YOUR GOAL:
Would you please copy each line of the data in which the string "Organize" occurs?

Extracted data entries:
——————

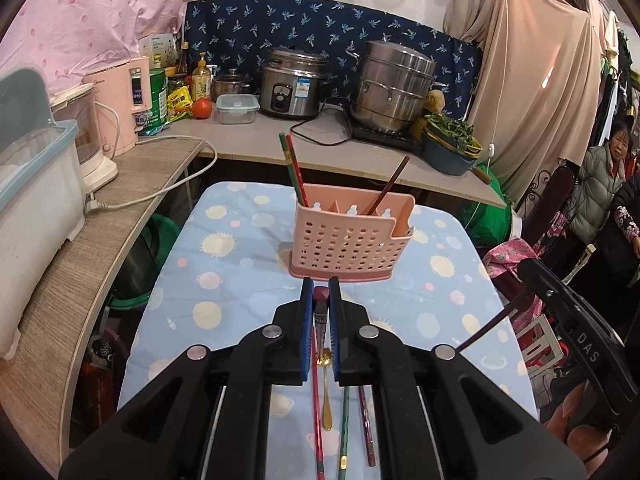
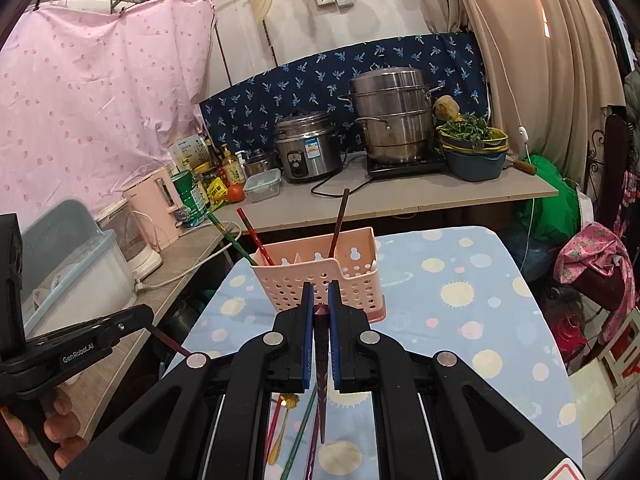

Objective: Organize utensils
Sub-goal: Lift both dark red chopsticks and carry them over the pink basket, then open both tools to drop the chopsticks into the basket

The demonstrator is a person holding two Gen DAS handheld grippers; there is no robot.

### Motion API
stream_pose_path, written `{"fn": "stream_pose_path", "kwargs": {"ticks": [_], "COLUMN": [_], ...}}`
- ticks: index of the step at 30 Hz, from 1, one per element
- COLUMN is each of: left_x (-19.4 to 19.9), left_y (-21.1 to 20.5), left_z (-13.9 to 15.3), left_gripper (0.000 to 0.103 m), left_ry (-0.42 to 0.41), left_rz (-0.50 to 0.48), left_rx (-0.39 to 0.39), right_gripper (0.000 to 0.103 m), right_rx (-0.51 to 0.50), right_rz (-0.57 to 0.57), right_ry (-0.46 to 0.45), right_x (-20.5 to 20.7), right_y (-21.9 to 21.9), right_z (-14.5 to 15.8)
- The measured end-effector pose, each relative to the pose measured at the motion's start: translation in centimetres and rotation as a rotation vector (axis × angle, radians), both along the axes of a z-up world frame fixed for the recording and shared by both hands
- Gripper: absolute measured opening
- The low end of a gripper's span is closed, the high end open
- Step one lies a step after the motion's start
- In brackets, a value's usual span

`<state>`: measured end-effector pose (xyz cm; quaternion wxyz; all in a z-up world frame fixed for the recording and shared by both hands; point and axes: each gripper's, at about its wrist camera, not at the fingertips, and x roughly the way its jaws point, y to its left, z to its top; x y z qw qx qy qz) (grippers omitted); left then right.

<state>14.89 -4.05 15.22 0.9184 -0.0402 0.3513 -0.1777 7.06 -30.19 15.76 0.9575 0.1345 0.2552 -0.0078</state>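
A pink perforated utensil holder (image 1: 348, 240) (image 2: 320, 276) stands on the blue patterned tablecloth (image 1: 240, 248). A red and green chopstick pair (image 1: 294, 170) leans in its left end and a brown chopstick (image 1: 390, 184) in a middle slot. My left gripper (image 1: 321, 286) is shut on a dark maroon chopstick (image 1: 320, 312), just short of the holder's front. My right gripper (image 2: 321, 290) is likewise shut on a dark chopstick (image 2: 321, 360), before the holder. Beneath the grippers lie a gold spoon (image 1: 327, 392), a red chopstick (image 1: 318, 420) and a green chopstick (image 1: 344, 432).
Behind the table runs a counter with a rice cooker (image 1: 294, 88), a steel steamer pot (image 1: 394, 88) and a bowl of greens (image 1: 452, 148). A white dish box (image 1: 32, 184) and a pink kettle (image 1: 120, 108) sit on the left shelf. People (image 1: 608, 184) stand at the right.
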Motion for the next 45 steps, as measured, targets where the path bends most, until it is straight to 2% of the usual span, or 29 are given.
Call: {"fn": "stream_pose_path", "kwargs": {"ticks": [9, 17, 22, 26, 33, 45], "left_x": [1.9, 5.4, 7.2, 9.1, 12.8, 16.9], "left_y": [-0.7, -1.6, -2.0, -2.3, -2.6, -3.9], "left_z": [4.2, 8.9, 11.4, 12.4, 10.8, 3.4], "left_gripper": [0.007, 0.007, 0.007, 0.007, 0.007, 0.007], "left_ry": [-0.084, -0.2, -0.288, -0.335, -0.326, -0.197], "left_rz": [0.0, 0.037, 0.06, 0.08, 0.099, 0.09], "left_rx": [-0.042, -0.069, -0.093, -0.097, -0.097, -0.073], "right_gripper": [0.007, 0.007, 0.007, 0.007, 0.007, 0.007], "right_rx": [0.019, 0.114, 0.117, 0.122, 0.114, 0.093], "right_rz": [-0.015, -0.045, -0.071, -0.093, -0.101, -0.066], "right_ry": [-0.059, -0.188, -0.262, -0.287, -0.252, -0.107], "right_x": [2.3, 5.9, 8.6, 10.7, 14.8, 18.3], "right_y": [-1.3, -3.7, -4.3, -4.8, -4.9, -3.7], "right_z": [2.7, 6.7, 8.9, 9.5, 7.9, 1.5]}}
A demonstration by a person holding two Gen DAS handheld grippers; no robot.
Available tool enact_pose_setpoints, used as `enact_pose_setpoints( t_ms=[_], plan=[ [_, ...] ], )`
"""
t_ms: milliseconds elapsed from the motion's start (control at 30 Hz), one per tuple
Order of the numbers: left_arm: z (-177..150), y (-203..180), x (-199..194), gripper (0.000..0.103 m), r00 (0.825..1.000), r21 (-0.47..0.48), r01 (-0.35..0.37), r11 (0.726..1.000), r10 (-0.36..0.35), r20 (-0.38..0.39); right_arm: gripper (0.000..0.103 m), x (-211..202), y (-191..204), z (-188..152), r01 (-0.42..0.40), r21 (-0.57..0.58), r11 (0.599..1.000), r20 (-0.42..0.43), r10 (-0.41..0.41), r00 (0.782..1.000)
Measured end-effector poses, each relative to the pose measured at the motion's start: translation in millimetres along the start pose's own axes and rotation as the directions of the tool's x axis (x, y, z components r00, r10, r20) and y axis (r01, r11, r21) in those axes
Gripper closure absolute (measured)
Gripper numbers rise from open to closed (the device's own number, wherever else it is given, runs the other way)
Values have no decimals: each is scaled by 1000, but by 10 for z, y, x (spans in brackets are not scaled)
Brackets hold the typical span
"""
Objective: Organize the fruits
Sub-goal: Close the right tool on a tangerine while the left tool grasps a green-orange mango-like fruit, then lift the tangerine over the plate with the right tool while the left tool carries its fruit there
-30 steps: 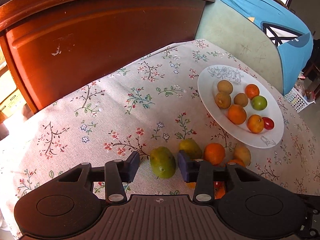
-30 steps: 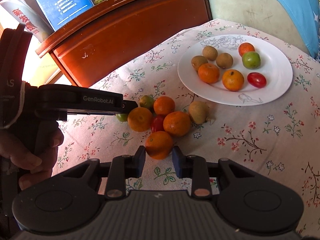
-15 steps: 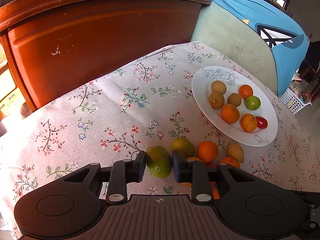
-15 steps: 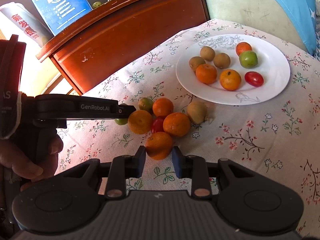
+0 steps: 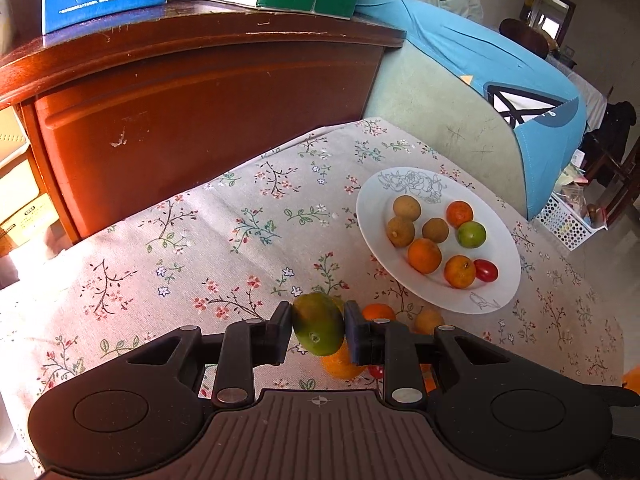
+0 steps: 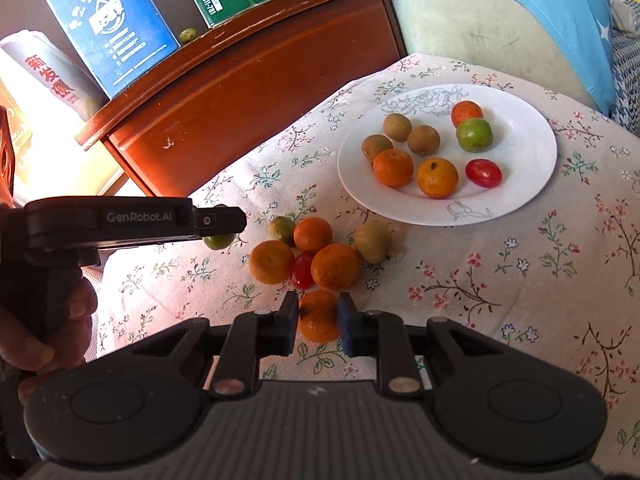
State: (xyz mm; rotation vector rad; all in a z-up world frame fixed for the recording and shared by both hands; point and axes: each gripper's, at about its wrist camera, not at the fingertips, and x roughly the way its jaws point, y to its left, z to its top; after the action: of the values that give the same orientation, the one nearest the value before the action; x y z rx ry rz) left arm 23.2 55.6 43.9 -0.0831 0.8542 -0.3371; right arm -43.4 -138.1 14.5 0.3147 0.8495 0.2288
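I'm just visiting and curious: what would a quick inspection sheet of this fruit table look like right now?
Surface: floral tablecloth, flat.
Job's things: white plate holding eight fruits; loose fruit pile beside it.
Clutter: nothing seen.
Grippers: left hand-held gripper shut on a green mango-like fruit, lifted off the cloth; right hand-held gripper shut on an orange.
Cables: nothing seen.
Surroundings: wooden cabinet with cartons on top; blue-covered chair.

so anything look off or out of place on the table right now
Nothing is spilled or broken. The odd part is a loose cluster of fruit lying on the tablecloth beside the white plate rather than on it. The wooden cabinet has a small scuff on its front.
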Motion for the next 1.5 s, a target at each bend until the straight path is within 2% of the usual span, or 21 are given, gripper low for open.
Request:
enact_pose_setpoints(
  t_ms=[133, 300, 400, 700, 1000, 1033, 1133, 1267, 1500],
  plan=[
    [-10, -32, 1, 78, 1000, 2, -11, 1000, 11, -1, 82, 4, -60, -17, -14, 24, 1000, -15, 15, 1000],
    [-7, -47, -3, 78, 1000, 4, -18, 1000, 18, 4, 77, 22, -5, -43, -17, -12, 1000, -32, 17, 999],
    [-10, -60, -6, 78, 1000, 11, -20, 1000, 20, 8, 71, 66, 7, -62, -13, -19, 1000, -41, 12, 999],
    [10, -60, -53, 78, 999, 14, -31, 999, 31, 26, 64, 162, 130, -78, -44, -43, 998, -39, 42, 998],
    [17, -73, -51, 78, 999, 18, -32, 999, 32, 26, 64, 300, 182, -93, -1, -58, 998, -28, -1, 1000],
    [19, -71, -49, 78, 999, 16, -32, 999, 32, 24, 69, 307, 201, -95, 6, -74, 997, -26, -8, 1000],
    [29, -87, -43, 78, 999, 15, -34, 999, 33, 24, 71, 298, 232, -105, 14, -109, 994, -28, -17, 999],
    [58, -136, -64, 78, 999, 19, -25, 1000, 24, 35, 71, 229, 229, -86, -7, -107, 994, -40, 3, 999],
    [167, -273, -109, 78, 998, 24, 11, 1000, -13, 62, 71, -27, 111, 126, 5, -56, 998, 22, -3, 1000]
  ],
)
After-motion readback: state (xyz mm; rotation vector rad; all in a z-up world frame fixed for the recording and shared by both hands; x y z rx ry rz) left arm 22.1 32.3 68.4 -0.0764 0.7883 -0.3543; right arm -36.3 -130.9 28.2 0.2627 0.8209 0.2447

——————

RESULT OF THE EXERCISE:
Objective: Organize utensils
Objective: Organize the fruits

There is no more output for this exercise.